Beavis in my Crepe


This morning I cooked my usual Saturday morning crepes, and the remainder of the batter was poured out to make a small crepe for my daughter. When it was finished cooking . . . and i am not lying . . . behold! there was the face of Beavis from the infamous Beavis and Butthead. I am not making this up. What does it mean?


Andrew Jones launched his first internet space in 1997 and has been teaching on related issues for the past 20 years. He travels all the time but lives between Wellington, San Francisco and a hobbit home in Prague.


  • Steve says:

    eBay it, man…eBay it.

  • does this mean that you are a butthead? 🙂

  • Roger says:

    too much free time….LOL!

  • Andrew Jones says:

    i already knew i was a butthead – no miraculous revelation there.
    and there is always time, roger, for making crepes on saturday morning . . . with free range eggs, full cream milk, creamy yellow butter and an honest white flour. Nothing like it!

  • joe kennedy says:

    i don’t see beavis, but i see a fish in the middle. but you SHOULD ebay it.

  • it means you watch too much TV

  • Does this mean long lines of pilgrims waiting outside your door, eager for a glimpse of the miraculous image?
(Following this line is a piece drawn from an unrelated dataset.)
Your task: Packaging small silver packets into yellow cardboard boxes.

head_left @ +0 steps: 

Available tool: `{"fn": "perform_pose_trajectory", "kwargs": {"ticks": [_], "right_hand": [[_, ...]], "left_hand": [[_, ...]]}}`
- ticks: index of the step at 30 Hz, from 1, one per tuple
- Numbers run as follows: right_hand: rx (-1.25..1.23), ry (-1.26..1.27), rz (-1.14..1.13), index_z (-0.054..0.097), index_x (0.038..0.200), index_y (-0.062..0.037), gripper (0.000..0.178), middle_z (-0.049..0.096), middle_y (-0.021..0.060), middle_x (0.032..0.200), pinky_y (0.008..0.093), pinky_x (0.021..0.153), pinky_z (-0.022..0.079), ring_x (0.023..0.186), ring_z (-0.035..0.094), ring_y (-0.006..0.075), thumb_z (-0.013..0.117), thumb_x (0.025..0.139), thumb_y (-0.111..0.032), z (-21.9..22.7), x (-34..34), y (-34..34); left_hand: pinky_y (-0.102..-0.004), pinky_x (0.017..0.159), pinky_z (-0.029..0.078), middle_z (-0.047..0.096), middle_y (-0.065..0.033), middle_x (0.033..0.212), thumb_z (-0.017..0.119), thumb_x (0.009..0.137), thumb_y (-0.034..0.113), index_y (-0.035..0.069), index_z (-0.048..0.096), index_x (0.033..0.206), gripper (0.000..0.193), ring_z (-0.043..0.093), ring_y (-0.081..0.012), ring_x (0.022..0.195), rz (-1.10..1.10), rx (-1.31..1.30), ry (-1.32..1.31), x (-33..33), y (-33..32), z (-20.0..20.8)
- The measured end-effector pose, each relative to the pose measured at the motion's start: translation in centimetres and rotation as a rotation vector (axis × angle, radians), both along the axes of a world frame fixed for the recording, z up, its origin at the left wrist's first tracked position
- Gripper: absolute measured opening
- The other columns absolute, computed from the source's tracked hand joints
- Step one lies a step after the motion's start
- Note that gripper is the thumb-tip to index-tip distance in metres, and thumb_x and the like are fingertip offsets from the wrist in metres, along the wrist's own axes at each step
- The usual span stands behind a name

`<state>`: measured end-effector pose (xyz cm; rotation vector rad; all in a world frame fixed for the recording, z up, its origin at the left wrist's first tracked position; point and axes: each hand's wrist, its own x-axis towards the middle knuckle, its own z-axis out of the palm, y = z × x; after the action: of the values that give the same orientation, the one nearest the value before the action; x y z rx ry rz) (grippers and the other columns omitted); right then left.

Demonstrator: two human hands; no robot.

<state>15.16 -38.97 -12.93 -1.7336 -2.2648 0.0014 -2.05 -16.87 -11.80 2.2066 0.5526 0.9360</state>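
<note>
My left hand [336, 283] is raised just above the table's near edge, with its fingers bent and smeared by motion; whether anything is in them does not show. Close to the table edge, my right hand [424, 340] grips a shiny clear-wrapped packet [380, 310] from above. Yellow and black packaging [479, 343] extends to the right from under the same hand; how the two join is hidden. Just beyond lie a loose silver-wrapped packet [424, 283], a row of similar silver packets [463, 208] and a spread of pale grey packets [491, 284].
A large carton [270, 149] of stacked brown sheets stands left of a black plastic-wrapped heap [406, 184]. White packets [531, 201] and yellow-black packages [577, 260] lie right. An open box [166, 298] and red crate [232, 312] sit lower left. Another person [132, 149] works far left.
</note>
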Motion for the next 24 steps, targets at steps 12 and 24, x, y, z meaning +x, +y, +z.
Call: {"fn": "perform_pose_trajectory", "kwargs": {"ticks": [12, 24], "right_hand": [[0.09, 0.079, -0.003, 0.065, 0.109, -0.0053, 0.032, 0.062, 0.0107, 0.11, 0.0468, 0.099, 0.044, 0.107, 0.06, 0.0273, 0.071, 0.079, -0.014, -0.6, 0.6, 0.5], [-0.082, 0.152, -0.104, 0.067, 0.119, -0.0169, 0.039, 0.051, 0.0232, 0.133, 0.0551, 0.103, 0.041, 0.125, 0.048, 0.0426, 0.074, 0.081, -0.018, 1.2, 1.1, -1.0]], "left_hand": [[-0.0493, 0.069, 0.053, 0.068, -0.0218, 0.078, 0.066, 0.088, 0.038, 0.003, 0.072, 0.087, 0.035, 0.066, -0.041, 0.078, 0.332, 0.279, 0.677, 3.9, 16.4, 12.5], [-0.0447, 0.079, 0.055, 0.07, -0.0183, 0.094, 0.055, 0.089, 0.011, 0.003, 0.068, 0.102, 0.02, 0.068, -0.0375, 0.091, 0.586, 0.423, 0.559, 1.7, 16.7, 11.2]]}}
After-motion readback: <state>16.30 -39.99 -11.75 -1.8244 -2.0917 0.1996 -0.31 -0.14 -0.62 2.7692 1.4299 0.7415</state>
You could sell bits of batter from the original batch as holy relics and anoint the sick with syrup (pure maple of course; nothing less will do). We’ll start raising funds right away for the shrine to be built over the site of your kitchen.

  • Robert says:

    If you turn it just right, and then look at the darker section just right you can almost make out the face of St. Augustine, or maybe it’s Brian McLaren…

  • iggy says:

    Was this on an electric stove or did you use fire, fire, fire,…. hehehehe. yeah, fire!
    Breakin’ the law!
    Really it is like one of those ink tests… I see a pig. I see a puppy, I see a fluffy ball of fire…
    Todd’s cool…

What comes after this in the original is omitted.